Storage operators who have a collection plan, document their actions and review customer files before a sale cut down on most of the potential legal pitfalls associated with processing delinquent accounts. Dealing with delinquent customers is never easy, but it helps to keep things in perspective. The goal is to avoid selling your tenants' goods. You may have to do this, but it's not the goal. The objective is to get paid what is owed or as large a percentage of the debt as is reasonably possible.
Selling your customers' property is just one method of reaching the goal, and it is the method that creates the greatest potential legal risk for the storage operator. Keep in mind that any one space represents less than 1 percent of the typical storage facility's monthly revenue. The property inside the storage unit may be everything the customer owns. Storage operators can afford to be careful.

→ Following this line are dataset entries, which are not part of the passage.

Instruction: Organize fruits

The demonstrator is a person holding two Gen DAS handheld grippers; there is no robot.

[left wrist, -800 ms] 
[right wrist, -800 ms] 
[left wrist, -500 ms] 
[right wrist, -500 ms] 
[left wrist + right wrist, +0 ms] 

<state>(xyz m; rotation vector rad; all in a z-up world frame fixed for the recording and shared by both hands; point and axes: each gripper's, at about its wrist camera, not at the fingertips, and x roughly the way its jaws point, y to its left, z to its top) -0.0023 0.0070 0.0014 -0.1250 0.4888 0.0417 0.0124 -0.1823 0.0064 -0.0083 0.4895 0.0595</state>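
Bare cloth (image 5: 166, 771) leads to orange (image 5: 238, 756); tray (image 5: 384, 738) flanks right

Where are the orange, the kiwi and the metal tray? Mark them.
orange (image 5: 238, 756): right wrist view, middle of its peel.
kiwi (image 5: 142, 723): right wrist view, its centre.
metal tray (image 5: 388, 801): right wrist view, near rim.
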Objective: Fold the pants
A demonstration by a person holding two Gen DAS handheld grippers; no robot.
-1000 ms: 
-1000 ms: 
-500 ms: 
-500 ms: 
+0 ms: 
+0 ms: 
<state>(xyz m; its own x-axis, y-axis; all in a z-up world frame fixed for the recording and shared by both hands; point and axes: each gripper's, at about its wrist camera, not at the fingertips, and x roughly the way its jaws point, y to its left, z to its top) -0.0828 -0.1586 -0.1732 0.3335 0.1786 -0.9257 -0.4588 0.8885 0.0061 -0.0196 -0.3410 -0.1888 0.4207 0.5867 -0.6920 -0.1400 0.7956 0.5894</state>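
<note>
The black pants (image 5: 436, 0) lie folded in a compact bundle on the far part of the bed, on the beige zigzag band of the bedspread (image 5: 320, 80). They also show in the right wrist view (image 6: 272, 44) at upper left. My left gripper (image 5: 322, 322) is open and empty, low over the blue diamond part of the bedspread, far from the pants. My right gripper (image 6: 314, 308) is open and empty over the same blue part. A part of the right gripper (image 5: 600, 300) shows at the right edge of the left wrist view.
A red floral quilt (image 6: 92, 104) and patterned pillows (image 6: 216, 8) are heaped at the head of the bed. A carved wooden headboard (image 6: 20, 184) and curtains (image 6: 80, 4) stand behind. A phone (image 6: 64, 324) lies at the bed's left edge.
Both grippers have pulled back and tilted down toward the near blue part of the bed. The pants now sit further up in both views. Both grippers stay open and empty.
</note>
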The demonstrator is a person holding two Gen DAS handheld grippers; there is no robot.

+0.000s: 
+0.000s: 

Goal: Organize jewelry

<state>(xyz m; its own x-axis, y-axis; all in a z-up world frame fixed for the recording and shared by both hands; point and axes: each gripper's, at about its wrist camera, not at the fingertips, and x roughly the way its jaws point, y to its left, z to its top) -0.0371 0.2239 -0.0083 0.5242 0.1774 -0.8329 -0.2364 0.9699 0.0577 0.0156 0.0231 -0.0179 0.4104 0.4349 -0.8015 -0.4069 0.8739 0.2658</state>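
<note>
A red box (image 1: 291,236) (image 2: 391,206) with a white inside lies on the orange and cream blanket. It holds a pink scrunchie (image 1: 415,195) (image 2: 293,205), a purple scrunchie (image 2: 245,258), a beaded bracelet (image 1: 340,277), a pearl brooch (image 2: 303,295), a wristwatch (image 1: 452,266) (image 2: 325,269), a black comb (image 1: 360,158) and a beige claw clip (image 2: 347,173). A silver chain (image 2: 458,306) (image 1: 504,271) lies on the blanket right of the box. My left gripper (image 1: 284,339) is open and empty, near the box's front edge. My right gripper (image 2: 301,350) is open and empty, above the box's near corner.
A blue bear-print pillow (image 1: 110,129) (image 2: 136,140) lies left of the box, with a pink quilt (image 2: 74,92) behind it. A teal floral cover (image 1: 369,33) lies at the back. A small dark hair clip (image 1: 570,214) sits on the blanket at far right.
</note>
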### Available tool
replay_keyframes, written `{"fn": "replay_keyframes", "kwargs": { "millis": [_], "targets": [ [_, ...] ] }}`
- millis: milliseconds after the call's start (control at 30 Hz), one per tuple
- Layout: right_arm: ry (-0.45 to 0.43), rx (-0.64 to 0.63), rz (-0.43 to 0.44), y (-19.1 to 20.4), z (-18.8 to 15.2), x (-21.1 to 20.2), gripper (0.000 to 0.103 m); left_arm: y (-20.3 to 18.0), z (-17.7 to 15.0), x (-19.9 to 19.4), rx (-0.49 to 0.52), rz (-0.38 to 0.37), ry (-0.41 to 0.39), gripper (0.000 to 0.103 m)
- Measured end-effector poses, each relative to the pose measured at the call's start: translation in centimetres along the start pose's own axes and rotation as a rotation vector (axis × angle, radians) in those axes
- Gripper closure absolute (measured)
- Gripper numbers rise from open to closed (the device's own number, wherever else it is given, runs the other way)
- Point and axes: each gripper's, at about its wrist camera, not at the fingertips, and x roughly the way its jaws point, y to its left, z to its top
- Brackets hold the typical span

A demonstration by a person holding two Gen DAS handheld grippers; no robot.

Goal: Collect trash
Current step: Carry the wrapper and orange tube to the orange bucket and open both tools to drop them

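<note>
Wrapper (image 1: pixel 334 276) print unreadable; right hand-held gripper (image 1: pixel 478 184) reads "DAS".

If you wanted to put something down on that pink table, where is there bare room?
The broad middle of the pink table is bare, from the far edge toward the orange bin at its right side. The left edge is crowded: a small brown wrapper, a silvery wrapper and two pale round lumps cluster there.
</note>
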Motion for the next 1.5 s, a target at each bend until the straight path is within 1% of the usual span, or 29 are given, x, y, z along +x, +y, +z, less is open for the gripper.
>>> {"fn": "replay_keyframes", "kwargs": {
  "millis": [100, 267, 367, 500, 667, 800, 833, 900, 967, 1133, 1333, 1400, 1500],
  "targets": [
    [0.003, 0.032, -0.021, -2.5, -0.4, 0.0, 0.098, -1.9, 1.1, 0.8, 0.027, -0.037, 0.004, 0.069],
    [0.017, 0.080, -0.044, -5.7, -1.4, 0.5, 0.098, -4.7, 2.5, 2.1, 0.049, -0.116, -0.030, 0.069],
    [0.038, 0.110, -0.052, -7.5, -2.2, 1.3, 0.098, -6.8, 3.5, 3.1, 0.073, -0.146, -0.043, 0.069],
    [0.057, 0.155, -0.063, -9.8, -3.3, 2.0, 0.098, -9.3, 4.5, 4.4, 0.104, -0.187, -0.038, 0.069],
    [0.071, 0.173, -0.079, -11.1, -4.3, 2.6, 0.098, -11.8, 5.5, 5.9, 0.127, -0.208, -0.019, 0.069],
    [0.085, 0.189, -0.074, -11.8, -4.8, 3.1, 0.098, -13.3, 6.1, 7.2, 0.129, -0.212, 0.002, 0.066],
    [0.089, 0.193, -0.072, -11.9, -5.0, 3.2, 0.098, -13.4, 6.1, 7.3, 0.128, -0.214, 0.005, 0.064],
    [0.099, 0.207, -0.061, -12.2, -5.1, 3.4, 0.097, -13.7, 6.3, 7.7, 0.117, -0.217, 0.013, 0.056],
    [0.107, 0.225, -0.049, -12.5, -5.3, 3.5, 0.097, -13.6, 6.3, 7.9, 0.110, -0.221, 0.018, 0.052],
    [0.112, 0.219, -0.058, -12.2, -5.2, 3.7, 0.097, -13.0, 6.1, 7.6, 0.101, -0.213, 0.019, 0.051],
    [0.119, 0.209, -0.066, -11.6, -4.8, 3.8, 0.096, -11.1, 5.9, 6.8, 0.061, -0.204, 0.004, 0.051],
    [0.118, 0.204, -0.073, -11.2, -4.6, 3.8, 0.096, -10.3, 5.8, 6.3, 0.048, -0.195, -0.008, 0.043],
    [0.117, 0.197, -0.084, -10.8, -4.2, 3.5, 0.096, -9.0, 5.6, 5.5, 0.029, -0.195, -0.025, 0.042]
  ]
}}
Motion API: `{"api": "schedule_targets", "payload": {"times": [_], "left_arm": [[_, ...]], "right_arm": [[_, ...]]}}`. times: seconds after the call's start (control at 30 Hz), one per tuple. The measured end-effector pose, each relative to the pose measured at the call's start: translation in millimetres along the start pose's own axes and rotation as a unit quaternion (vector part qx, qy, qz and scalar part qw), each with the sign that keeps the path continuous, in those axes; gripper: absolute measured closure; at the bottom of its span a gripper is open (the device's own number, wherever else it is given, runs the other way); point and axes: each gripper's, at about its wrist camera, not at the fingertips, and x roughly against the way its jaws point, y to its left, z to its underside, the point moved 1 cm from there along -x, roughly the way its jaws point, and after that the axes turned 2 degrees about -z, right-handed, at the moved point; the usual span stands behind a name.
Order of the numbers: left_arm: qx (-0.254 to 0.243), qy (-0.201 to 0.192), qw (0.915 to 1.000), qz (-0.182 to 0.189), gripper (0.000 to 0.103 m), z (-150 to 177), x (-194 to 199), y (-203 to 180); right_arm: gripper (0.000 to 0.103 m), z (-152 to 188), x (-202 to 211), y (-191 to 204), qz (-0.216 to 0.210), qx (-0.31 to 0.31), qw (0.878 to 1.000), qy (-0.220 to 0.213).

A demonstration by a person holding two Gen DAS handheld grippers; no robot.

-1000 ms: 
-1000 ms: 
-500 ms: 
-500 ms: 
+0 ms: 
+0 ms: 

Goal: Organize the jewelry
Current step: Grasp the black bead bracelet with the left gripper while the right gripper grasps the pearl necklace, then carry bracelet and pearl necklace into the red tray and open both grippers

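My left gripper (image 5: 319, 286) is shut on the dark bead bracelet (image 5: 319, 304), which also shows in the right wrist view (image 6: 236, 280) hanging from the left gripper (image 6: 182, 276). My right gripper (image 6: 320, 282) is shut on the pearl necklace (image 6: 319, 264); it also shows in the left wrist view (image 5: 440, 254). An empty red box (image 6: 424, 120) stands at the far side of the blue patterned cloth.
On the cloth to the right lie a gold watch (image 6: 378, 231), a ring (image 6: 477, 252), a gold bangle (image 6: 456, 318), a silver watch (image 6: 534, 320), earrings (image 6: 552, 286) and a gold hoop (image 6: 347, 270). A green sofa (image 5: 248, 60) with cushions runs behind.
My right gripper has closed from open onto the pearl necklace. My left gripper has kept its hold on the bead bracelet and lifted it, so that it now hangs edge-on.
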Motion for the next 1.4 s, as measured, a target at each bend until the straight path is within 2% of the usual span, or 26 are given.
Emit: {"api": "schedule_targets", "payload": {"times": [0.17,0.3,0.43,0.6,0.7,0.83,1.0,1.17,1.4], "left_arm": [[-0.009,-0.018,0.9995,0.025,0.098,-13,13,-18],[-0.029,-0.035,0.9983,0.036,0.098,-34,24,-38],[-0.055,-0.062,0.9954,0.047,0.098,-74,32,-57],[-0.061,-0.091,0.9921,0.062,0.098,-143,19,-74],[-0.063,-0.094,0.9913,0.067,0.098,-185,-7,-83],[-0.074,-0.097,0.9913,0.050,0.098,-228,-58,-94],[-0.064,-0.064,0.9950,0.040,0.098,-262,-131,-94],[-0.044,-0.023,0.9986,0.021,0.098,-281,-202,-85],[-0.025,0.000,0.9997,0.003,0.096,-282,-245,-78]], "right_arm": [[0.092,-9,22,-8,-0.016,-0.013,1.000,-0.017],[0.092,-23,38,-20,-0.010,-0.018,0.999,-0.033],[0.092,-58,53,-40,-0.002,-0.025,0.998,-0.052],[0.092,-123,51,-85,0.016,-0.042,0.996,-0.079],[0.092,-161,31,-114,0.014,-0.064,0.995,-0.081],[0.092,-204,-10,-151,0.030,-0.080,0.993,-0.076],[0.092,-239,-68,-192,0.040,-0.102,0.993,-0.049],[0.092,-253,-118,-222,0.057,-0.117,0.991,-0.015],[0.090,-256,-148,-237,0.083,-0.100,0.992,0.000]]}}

D. Carlos Kaslow is an attorney specializing in legal issues pertaining to the self-storage industry. A frequent contributor to the magazine and a seasoned speaker at Inside Self-Storage Expos, Mr. Kaslow is also the editor of The Self-Storage Legal Review, a bimonthly newsletter on legal issues pertaining to the self-storage industry. For more information or to obtain a subscription, Mr. Kaslow may be reached at 2203 Los Angeles Ave., Berkeley, CA 94707; phone (510) 528-0630.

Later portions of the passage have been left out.